Él recorría la misma línea del libro por quinta vez, sin poder avanzar de ahí... su mente estaba en otra parte, no podía concentrarse aunque necesitara estudiar con mucha urgencia. Por más que repetía la materia nada se adhería a sus neuronas, todo se resbalaba, se deshacía alzando vuelo sin que él fuese capaz de evitarlo.
Ella, en la oscuridad de su cuarto, leía sin cesar, ocupando su mente con líneas y puntos negros, intentando olvidar los colores de su cuarto cuando él entra y el brillo de sus ojos al amarla. Se sumerge en la diaria ocupación de no recordarlo, para no vivir en el diario sufrimiento de su ausencia.

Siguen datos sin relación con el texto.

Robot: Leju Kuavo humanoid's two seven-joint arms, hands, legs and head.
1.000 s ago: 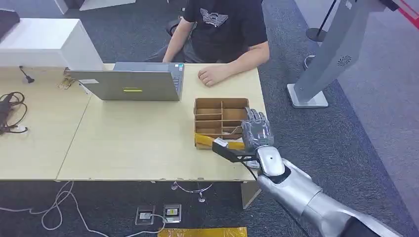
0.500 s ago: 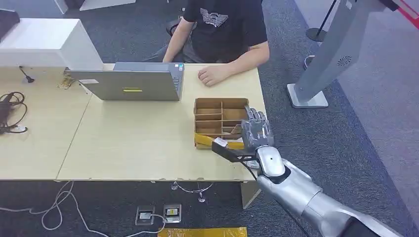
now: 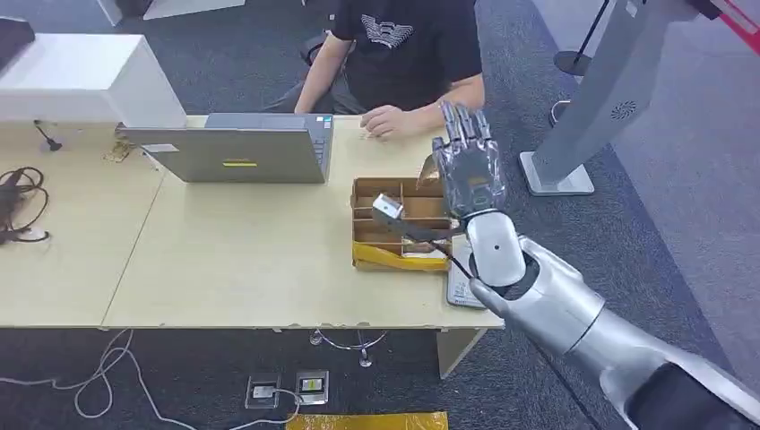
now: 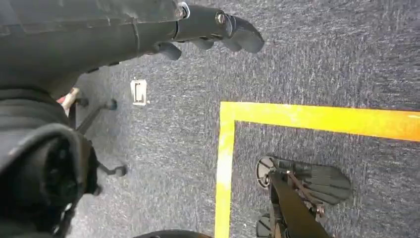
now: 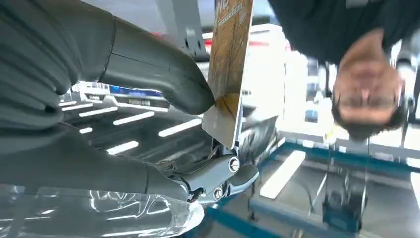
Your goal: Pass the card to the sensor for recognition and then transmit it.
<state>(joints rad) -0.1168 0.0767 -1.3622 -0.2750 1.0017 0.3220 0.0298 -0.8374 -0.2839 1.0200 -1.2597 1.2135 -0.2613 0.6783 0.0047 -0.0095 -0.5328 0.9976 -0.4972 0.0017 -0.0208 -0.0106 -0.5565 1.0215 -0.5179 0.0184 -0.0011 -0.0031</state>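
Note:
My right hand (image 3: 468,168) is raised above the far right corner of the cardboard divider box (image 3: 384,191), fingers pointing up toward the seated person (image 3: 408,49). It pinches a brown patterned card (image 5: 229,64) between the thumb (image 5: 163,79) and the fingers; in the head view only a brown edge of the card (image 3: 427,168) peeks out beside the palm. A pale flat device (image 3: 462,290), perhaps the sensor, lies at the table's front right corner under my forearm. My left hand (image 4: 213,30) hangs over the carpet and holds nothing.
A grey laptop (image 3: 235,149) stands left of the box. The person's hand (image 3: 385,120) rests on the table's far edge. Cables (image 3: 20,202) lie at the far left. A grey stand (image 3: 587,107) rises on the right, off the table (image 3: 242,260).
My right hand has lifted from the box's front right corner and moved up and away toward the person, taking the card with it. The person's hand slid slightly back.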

Camina pesadamente y con dificultad, arrastra un gran bulto y carga un par más en sus hombros. La lluvia empieza a asomarse en la negrura infinita de aquella noche, pero sus ojos anhelantes destellaban cuál luciérnagas, alumbrándole el camino. Empieza a correr para no mojarse, pero se agita impresionantemente por el peso que carga y regresa al lento paso, sintiendo el agua colarse entre su cabello.
Suenan pasos y repentinamente golpean la puerta, de forma insistente. Él se sobresalta y se lanza a mirar, nadie lo visita. ¿Quién podría ser a esa hora y con esa urgencia?
La puerta se abre de golpe y ahí está Ella, con sus ojos destellando, su ropa empapada y sus cosas:
- Me mudo.
El abrazo posterior fue tan largo, que el calor del pecho de él la fue secando. Sus extremidades entrelazadas formaban una amalgama de cuerpo, mente y alma, irrompible.